I am the walking dead today. Pudding, who is due tomorrow kept screaming into the monitor last night. She has rubbed the hair off her forehead, paced the stall, and hoarse from yelling all night. Never tried to push, I just think the babies have dropped and she's being a diva. :greengrin: As long as I stayed in the barn with her she was quiet. If I left, the screaming begain. :hair: I'm soooooo tired right now and have a feeling this is the process until she kids.


----------



## lissablack (Nov 30, 2009)

Wow, hope she kids TODAY! I am really sympathetic, last night was my first night since last Saturday without the baby monitor. Dog barks carry for what sounds like miles on my monitor.

Jan


----------



## toth boer goats (Jul 20, 2008)

She is probably contracting... working on getting those babies... where they are suppose to be........ it sounds to be very soon....

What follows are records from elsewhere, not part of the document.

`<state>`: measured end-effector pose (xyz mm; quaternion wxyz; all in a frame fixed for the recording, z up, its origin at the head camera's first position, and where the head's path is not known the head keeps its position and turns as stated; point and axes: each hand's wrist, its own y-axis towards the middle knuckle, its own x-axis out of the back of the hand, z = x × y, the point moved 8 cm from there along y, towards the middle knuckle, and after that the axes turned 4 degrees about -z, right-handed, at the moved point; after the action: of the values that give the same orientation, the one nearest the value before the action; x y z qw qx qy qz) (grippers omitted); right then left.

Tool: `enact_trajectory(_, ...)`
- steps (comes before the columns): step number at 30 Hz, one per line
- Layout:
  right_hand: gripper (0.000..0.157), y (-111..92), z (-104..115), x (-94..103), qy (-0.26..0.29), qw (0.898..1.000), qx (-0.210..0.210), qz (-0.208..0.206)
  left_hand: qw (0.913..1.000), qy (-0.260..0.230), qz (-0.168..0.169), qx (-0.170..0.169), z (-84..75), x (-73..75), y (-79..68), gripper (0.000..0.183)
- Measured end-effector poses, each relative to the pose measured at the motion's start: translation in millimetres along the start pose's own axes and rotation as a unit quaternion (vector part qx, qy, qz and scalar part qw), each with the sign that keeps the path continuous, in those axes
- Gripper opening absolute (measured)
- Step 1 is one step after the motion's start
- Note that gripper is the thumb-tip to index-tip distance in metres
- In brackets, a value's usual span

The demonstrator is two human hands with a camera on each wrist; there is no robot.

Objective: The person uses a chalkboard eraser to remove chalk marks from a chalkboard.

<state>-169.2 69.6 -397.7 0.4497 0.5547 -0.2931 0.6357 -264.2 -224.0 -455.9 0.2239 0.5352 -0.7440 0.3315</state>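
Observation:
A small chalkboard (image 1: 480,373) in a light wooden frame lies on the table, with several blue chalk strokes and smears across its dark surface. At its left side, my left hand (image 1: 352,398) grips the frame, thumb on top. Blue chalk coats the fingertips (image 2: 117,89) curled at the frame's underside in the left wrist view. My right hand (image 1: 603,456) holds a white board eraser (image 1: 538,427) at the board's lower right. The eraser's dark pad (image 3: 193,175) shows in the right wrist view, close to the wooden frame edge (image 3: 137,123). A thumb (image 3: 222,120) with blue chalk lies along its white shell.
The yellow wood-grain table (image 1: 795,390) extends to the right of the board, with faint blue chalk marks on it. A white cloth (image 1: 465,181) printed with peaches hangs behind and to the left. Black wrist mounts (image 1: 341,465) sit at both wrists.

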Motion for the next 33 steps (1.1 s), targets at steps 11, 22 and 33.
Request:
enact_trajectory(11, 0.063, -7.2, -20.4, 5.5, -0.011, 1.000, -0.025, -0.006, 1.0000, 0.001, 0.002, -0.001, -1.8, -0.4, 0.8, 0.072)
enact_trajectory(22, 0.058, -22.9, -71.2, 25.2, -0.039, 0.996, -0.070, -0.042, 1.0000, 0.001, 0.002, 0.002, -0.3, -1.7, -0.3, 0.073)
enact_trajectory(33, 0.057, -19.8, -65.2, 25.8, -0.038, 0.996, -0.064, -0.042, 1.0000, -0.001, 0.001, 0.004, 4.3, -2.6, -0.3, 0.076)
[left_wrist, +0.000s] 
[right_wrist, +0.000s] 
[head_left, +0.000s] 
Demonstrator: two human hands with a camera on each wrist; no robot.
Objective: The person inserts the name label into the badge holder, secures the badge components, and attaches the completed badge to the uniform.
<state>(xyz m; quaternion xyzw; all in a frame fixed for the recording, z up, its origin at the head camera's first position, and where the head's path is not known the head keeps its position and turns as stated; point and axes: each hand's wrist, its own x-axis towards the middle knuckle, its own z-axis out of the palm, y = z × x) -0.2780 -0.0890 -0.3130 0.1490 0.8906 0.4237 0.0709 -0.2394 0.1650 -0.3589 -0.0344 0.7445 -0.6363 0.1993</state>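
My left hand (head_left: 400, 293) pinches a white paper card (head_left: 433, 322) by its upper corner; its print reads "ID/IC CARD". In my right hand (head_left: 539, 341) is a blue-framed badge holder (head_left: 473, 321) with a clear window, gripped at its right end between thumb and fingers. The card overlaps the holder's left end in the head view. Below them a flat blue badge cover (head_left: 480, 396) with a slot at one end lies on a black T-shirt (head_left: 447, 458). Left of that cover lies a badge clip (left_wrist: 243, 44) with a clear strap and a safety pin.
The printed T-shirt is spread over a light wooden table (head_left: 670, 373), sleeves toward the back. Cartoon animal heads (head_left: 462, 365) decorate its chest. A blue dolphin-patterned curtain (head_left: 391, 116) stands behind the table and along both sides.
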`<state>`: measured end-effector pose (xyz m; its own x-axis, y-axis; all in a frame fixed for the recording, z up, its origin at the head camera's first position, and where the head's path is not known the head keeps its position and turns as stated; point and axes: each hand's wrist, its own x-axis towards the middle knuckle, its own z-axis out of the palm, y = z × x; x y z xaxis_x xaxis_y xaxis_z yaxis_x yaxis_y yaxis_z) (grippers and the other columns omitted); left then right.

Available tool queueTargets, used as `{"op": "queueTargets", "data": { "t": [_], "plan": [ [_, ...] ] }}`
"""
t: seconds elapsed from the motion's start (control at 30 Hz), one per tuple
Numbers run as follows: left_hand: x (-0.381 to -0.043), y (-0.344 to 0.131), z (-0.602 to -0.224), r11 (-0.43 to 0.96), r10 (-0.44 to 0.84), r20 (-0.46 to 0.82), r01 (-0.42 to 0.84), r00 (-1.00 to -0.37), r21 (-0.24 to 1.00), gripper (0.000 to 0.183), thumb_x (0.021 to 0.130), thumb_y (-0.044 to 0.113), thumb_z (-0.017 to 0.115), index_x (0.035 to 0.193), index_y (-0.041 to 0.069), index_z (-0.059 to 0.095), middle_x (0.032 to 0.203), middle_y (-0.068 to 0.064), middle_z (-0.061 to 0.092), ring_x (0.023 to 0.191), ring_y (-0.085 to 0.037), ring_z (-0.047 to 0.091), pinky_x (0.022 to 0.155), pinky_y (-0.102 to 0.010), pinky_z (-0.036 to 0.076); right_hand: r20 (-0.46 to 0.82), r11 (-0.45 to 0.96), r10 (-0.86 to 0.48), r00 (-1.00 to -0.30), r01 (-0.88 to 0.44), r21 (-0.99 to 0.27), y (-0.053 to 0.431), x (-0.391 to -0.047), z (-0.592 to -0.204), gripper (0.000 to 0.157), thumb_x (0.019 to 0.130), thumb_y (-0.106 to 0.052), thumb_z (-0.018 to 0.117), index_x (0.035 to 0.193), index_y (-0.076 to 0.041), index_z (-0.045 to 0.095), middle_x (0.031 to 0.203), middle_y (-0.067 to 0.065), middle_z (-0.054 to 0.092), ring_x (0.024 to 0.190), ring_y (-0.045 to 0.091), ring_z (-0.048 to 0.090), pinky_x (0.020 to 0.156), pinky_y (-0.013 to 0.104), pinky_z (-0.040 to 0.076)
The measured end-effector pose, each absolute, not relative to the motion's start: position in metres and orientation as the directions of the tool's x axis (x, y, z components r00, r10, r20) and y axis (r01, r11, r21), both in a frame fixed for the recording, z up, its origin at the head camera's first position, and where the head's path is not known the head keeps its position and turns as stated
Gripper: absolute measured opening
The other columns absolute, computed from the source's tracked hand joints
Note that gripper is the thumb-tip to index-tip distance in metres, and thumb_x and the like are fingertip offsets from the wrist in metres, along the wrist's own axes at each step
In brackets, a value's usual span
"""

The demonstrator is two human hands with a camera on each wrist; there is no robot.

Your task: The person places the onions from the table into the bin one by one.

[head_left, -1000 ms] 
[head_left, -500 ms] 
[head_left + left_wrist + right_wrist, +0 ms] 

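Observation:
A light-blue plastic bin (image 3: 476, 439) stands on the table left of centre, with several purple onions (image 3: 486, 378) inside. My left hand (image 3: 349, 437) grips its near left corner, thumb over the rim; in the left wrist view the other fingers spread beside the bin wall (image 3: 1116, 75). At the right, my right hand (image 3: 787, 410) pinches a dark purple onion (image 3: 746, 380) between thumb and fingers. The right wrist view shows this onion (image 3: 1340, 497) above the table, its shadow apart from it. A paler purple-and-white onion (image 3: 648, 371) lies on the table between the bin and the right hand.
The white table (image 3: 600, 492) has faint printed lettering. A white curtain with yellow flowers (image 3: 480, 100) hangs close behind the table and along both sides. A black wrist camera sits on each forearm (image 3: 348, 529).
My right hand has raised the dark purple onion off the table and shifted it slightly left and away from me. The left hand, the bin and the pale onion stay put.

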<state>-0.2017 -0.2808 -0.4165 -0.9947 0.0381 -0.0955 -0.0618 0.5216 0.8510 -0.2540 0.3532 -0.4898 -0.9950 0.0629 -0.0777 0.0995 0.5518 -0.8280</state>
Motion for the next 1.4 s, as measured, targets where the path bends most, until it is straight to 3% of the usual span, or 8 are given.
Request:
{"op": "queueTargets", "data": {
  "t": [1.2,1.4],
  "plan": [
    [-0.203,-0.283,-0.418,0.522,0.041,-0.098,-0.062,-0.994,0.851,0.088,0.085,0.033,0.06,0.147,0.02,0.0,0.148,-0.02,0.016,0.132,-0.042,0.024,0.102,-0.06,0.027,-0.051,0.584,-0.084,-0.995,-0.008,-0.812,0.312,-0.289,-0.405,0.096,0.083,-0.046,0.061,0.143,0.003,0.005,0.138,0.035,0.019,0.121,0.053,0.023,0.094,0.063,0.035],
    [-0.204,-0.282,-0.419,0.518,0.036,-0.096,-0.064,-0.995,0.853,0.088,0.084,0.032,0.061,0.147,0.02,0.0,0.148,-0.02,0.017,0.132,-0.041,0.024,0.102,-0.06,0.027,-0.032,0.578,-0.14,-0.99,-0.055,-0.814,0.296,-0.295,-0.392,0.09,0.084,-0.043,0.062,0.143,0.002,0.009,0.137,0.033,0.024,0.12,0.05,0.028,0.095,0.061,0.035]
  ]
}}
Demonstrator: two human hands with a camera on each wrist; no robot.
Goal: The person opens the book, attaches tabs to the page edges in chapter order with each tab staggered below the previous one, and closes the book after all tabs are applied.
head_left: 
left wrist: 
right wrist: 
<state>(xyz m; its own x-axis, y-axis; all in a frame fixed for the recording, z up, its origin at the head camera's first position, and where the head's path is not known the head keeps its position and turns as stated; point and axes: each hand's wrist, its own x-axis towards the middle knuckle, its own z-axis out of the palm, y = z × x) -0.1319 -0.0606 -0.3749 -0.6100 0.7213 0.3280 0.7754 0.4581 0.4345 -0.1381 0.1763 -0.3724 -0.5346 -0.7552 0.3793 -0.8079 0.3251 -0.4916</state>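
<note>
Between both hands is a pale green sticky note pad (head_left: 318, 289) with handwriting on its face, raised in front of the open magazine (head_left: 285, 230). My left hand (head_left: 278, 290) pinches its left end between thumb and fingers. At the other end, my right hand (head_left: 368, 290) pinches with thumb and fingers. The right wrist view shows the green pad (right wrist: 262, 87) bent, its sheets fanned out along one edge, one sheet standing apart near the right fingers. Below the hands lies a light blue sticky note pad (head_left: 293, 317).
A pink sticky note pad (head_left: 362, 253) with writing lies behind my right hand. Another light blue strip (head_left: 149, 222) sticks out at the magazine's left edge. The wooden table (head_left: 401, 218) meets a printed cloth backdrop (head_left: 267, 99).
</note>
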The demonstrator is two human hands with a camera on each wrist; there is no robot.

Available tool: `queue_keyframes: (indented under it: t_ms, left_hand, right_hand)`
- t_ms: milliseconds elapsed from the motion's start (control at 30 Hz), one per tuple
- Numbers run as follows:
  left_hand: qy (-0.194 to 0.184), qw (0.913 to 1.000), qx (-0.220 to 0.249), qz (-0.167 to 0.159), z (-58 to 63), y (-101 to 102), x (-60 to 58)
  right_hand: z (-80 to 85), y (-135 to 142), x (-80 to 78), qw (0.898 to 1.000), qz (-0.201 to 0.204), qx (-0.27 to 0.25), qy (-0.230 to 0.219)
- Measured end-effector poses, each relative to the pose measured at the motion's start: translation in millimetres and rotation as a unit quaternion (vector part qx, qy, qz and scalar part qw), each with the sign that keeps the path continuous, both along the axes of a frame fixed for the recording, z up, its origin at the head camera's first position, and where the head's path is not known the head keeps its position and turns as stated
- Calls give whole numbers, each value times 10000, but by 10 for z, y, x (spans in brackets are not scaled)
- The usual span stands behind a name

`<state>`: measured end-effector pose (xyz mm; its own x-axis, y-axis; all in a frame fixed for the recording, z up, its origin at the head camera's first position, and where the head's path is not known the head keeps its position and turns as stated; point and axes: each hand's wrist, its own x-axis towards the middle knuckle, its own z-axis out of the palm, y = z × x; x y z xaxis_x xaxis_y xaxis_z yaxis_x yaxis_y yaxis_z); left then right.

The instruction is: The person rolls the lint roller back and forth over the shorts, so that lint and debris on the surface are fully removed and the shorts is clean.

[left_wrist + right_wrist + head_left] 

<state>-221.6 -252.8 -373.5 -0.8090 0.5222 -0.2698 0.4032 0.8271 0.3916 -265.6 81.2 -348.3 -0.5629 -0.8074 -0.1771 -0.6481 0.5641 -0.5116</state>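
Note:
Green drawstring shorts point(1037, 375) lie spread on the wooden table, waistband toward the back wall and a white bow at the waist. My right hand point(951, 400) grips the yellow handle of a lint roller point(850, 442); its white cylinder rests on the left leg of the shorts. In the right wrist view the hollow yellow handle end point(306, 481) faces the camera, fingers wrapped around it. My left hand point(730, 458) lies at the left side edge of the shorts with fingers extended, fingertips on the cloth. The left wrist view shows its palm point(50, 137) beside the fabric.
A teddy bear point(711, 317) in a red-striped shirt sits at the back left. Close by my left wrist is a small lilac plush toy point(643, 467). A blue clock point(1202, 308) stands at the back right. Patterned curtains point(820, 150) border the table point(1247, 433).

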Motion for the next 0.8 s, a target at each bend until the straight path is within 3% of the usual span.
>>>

Hopefully ...she will have them today ...so you can get :ZZZ: ..I know... it can be very stressful...and tiring.... hang in there... :hug:


----------



## milk and honey (Oct 31, 2010)

I'm so sorry... is there a place in the barn you can cat nap? Maybe she'd stay quiet then???
Good luck and hope it's soon!


----------



## tracyqh (Aug 9, 2010)

I camped out in a lawn chair for a bit, then had to leave for work. I'm waiting for my relief to get here so I can run home and check on her. I work at a equine breeding farm and we are ordering and shipping semen today and I cannot leave until I have backup!!!!


----------



## HoosierShadow (Apr 20, 2010)

I hope she goes soon so you can get some sleep! I know how demanding being on a horse farm can be!


----------



## toth boer goats (Jul 20, 2008)

> I camped out in a lawn chair for a bit, then had to leave for work. I'm waiting for my relief to get here so I can run home and check on her. I work at a equine breeding farm and we are ordering and shipping semen today and I cannot leave until I have backup!!!!


 :hug: ray:


----------



## tracyqh (Aug 9, 2010)

*Re: So sleepy....No kids.... Loud doe...... **IT'S A GIRL!*

:kidred: She had the baby on my lunch hour!!! A perfect little doeling! YEA! :stars:


----------



## HoosierShadow (Apr 20, 2010)

Awww Congrats!!!!!! Perfect timing !!!! I can't wait to see pics!


----------



## tracyqh (Aug 9, 2010)

Here is a pic. I will get better ones. My phone was ready to die. She's a sweetie!!! :stars: :wahoo:


----------



## toth boer goats (Jul 20, 2008)

Aww...cute kiddo's ...human and goat kind... congrats :wink:


----------



## liz (Oct 5, 2007)

CONGRATULATIONS!!! Baby goat is ADORABLE...BUT, the little guy snuggling her is waaaay CUTER :hug:


----------



## tracyqh (Aug 9, 2010)

Thanks! That is my youngest son. He is 5. My other son is 6 and will be sooooo mad he was at school when she kidded!


----------



## TinyHoovesRanch (Jan 16, 2010)

AWWWWWWWWWWWWW WHAT A CUTIE!!!! And the baby goat is cute too


----------



## HoosierShadow (Apr 20, 2010)

Adorable!!! Both of them! Congrats on a beautiful goat kid, and a very handsome lil man you have there!


----------



## tracyqh (Aug 9, 2010)

Thanks. The doeling only wants to nurse one side. Poor Pudding. I thought she was going bust this morning. I milked her down and put.the.baby on that side and she nursed, but i think this may be an issue. Any tips?


----------



## toth boer goats (Jul 20, 2008)

> Thanks. The doeling only wants to nurse one side. Poor Pudding. I thought she was going bust this morning. I milked her down and put.the.baby on that side and she nursed, but i think this may be an issue. Any tips?
> 
> _________________


 Yes... keep doing what you are doing ...if the kid nurses from the same side...and you see this...put it on the other...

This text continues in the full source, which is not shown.